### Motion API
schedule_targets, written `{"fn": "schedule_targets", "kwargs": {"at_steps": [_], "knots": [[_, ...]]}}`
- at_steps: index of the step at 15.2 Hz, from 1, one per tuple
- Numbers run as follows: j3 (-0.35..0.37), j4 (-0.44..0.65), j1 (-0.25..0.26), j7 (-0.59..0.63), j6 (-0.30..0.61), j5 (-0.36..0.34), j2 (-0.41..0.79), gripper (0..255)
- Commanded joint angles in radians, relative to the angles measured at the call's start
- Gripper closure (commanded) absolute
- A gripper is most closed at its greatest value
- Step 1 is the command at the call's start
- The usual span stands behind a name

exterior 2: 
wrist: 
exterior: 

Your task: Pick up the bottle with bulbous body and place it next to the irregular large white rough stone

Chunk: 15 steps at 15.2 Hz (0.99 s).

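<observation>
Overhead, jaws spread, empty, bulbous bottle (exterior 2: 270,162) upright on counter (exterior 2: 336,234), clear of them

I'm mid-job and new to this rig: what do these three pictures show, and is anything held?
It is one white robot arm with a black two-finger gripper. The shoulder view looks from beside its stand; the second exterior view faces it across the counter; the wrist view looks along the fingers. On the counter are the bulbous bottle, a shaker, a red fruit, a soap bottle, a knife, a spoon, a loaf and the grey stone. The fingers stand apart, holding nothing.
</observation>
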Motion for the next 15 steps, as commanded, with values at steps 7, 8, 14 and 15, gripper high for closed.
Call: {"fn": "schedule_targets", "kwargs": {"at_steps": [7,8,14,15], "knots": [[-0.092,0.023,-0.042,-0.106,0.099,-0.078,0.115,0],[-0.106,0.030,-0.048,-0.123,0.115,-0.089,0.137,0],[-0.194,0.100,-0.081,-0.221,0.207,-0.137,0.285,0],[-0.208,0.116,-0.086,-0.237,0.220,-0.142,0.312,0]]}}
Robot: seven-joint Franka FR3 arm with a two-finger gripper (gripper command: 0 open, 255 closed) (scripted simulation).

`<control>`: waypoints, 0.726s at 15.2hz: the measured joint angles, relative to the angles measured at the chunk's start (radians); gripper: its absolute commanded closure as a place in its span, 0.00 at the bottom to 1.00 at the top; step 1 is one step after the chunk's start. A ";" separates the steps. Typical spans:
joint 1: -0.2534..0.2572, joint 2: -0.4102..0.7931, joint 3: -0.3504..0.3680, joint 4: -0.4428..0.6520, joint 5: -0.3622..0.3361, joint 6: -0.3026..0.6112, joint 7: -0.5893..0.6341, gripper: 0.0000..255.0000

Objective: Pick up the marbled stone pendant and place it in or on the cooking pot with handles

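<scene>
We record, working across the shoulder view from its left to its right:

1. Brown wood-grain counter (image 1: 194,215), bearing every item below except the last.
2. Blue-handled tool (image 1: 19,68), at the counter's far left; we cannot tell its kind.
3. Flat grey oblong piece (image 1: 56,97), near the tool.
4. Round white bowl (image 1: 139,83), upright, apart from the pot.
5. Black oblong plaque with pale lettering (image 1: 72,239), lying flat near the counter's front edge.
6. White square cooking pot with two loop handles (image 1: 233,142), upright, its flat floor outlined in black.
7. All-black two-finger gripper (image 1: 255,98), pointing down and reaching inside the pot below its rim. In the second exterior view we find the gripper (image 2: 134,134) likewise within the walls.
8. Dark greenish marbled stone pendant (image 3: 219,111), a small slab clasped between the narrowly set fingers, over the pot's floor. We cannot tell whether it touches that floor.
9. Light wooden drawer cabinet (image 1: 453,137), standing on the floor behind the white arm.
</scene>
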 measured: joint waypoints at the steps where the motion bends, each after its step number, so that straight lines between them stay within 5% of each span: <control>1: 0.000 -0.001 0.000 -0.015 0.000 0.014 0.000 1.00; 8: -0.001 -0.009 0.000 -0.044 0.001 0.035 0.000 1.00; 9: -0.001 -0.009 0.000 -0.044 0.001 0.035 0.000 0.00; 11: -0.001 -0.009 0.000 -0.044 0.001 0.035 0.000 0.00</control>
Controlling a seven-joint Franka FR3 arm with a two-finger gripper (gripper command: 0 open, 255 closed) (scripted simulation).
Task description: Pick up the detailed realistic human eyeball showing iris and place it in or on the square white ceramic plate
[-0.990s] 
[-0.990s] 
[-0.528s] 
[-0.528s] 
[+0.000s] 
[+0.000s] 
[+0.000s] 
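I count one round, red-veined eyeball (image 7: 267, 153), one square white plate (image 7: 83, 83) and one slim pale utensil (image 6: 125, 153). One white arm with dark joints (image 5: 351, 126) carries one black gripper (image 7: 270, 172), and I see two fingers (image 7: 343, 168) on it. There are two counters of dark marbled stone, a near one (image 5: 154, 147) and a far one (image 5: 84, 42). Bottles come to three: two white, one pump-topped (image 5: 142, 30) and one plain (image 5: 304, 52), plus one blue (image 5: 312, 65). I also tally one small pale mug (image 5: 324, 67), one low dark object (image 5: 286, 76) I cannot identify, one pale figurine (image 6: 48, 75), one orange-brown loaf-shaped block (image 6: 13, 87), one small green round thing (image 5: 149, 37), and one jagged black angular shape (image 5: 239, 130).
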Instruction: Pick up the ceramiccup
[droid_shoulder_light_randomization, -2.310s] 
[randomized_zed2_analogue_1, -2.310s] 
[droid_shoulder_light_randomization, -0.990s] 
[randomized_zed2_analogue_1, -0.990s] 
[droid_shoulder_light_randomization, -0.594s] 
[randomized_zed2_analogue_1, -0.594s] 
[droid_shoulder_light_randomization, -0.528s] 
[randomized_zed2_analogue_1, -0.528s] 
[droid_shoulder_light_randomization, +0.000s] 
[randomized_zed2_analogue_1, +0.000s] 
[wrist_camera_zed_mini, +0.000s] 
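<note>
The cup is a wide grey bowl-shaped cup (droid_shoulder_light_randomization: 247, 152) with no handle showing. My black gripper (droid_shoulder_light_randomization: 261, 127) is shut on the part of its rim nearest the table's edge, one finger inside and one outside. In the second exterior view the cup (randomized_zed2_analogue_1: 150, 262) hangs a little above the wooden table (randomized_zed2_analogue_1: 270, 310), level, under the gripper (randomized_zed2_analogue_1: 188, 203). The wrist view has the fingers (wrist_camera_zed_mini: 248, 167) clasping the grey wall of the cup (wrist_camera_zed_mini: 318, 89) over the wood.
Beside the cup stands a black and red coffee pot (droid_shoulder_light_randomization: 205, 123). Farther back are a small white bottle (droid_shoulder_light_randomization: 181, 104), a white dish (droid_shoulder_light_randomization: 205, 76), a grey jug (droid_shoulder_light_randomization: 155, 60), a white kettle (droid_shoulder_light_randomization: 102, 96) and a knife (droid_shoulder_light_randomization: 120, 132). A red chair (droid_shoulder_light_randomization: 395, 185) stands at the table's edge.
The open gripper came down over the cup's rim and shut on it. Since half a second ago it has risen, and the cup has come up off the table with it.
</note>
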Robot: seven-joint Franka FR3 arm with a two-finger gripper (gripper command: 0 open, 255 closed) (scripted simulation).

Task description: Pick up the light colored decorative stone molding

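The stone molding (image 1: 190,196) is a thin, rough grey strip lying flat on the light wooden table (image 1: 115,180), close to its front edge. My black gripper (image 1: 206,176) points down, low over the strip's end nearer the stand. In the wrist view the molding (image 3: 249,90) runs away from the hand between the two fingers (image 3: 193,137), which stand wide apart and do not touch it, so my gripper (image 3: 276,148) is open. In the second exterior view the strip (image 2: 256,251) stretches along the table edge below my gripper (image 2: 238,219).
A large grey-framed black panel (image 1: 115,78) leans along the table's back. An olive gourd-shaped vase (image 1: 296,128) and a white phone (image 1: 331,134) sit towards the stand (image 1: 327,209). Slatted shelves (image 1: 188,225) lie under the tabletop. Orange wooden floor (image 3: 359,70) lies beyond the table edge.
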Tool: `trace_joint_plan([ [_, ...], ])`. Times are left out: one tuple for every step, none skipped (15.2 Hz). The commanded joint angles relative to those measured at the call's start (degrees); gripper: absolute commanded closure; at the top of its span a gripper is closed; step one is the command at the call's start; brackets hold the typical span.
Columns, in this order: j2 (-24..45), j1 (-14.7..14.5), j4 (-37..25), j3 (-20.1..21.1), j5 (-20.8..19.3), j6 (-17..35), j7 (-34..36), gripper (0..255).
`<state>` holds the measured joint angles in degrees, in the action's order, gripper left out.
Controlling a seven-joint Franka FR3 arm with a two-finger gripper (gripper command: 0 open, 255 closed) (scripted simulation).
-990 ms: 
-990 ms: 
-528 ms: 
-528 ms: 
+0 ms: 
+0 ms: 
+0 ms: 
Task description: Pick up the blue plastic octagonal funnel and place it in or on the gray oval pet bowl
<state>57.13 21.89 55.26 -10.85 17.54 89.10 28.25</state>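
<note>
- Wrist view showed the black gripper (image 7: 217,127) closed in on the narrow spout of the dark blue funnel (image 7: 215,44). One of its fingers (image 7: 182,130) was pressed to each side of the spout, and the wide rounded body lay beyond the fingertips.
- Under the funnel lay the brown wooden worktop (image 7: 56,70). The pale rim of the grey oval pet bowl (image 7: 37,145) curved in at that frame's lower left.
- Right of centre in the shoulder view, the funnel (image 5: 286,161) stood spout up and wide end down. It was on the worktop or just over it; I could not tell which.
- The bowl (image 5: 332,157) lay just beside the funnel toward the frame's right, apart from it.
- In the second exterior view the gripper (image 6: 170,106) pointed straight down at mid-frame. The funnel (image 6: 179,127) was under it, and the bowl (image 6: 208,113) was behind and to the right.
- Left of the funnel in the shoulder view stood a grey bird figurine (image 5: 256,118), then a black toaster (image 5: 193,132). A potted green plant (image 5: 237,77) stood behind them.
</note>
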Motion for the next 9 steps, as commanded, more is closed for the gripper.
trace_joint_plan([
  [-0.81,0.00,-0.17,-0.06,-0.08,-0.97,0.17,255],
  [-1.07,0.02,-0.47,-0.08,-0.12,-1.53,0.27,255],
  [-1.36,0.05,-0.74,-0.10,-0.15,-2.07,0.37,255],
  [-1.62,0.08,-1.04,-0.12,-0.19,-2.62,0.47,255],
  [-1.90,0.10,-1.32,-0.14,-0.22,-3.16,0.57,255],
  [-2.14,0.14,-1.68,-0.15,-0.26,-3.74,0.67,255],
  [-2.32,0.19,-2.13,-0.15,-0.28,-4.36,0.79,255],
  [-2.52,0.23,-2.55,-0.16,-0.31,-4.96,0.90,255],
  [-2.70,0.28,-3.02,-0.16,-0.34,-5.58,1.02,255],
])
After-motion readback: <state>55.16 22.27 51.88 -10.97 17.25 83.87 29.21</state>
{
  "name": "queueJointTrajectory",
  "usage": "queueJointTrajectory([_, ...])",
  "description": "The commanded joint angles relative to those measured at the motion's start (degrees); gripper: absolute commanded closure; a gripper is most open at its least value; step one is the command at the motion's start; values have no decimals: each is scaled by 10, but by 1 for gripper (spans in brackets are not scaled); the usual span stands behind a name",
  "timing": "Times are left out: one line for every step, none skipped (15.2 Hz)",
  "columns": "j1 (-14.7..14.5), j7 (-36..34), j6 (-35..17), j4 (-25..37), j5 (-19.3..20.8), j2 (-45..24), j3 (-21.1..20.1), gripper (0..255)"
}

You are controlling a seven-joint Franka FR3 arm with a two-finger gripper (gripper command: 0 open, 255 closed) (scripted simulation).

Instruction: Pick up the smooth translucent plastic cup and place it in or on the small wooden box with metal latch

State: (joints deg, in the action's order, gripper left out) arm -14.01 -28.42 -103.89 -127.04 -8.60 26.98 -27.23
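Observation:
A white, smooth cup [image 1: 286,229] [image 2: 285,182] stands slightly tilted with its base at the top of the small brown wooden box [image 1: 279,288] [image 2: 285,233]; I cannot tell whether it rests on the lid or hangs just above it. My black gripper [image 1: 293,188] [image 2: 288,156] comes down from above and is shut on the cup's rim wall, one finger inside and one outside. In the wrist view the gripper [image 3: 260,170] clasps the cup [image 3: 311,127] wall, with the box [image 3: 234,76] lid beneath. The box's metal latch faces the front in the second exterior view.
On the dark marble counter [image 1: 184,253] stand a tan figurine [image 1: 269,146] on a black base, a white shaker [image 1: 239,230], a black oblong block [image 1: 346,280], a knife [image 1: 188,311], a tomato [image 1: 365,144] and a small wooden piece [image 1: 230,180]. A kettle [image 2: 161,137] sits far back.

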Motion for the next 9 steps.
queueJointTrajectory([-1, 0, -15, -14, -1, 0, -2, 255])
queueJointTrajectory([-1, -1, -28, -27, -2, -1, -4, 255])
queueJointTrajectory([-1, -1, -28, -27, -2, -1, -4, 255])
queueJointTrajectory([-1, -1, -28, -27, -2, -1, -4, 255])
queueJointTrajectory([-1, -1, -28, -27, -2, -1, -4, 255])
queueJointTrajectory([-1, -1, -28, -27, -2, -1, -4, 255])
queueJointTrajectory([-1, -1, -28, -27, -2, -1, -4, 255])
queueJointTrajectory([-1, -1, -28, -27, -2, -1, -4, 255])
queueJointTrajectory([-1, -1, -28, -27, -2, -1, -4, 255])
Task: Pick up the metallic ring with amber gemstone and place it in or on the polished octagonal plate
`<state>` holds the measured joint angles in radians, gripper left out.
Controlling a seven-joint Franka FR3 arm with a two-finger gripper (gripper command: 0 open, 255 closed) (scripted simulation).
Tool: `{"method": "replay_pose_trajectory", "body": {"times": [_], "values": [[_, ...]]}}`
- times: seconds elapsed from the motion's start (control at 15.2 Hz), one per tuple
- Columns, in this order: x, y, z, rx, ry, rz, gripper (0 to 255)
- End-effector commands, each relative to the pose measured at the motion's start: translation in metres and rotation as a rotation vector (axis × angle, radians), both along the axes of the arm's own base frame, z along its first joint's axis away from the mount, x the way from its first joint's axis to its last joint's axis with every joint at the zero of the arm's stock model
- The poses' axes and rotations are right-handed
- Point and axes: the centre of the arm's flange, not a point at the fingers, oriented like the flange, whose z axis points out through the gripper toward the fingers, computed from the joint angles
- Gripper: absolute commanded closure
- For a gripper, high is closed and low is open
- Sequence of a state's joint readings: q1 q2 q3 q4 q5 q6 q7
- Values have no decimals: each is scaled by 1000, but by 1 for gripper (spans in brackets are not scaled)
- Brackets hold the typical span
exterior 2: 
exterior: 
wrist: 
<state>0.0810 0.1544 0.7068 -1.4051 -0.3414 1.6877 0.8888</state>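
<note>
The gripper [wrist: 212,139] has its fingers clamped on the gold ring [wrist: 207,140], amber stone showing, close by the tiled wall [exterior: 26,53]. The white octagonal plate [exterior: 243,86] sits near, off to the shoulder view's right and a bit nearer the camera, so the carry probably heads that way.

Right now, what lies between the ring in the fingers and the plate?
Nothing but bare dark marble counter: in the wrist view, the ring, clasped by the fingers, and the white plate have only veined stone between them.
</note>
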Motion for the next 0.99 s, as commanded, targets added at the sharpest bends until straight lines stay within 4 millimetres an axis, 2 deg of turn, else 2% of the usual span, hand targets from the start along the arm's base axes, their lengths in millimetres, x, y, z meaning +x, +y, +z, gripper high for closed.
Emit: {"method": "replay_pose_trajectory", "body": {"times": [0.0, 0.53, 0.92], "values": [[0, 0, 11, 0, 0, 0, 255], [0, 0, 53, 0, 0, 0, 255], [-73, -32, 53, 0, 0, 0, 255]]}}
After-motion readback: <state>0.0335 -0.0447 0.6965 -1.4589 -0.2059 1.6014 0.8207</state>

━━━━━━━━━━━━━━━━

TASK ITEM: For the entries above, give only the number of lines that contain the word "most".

TASK RESPONSE: 2